■ **What the exercise asks**: Each line of the listing where the string "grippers" appears is to be identified and copied.
◆ ◆ ◆ ◆ ◆
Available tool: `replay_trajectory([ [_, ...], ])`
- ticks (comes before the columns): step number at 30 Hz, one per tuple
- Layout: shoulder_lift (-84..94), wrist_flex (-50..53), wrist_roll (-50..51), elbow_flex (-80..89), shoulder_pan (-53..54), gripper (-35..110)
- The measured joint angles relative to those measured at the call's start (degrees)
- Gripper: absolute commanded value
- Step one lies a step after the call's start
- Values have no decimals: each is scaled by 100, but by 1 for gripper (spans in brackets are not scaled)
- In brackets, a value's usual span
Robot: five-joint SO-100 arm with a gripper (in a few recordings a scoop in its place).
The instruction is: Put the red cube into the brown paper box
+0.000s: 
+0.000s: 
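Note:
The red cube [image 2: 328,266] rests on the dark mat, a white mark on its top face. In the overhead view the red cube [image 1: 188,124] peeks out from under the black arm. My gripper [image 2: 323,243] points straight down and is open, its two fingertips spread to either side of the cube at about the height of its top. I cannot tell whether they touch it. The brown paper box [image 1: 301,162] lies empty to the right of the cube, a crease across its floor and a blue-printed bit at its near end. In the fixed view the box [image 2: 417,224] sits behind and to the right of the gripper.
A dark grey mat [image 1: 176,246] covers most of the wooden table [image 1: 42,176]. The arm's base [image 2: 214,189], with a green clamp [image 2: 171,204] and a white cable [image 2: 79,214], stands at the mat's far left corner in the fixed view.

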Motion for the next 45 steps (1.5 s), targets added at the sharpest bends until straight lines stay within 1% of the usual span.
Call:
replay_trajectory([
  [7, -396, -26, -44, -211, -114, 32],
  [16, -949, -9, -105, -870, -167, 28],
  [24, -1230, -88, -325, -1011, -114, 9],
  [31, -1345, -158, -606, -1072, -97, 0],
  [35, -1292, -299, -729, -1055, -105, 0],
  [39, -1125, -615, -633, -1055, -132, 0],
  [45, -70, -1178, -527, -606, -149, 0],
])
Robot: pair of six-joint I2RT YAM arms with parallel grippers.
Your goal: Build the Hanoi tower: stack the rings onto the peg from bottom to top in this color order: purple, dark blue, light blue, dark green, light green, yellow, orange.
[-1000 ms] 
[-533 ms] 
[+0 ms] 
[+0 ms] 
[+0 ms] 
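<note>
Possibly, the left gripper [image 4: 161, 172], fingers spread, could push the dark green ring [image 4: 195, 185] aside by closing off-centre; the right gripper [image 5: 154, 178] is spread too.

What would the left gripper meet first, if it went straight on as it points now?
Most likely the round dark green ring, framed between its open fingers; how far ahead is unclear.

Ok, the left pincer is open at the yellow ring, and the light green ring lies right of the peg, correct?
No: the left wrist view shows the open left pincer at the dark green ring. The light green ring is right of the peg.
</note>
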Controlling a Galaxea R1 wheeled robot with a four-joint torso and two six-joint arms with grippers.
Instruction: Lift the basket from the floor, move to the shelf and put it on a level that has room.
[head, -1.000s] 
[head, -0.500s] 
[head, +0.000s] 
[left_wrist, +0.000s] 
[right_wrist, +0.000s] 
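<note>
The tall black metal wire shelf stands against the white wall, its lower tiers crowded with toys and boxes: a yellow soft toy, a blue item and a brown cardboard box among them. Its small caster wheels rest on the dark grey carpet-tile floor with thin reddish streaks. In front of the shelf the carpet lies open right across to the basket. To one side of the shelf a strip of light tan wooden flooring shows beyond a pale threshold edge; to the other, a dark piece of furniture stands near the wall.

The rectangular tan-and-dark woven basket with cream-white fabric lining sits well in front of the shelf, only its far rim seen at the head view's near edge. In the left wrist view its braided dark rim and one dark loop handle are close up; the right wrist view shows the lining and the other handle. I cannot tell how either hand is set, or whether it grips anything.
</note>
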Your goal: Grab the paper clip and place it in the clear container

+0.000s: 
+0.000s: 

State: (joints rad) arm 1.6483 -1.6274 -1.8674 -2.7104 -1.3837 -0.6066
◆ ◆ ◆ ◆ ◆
■ **Solution to this problem**:
Robot: pair of six-joint I2RT YAM arms with parallel grippers.
Controlling a Galaxea R1 wheeled robot with a four-joint torso and two six-joint arms with grippers.

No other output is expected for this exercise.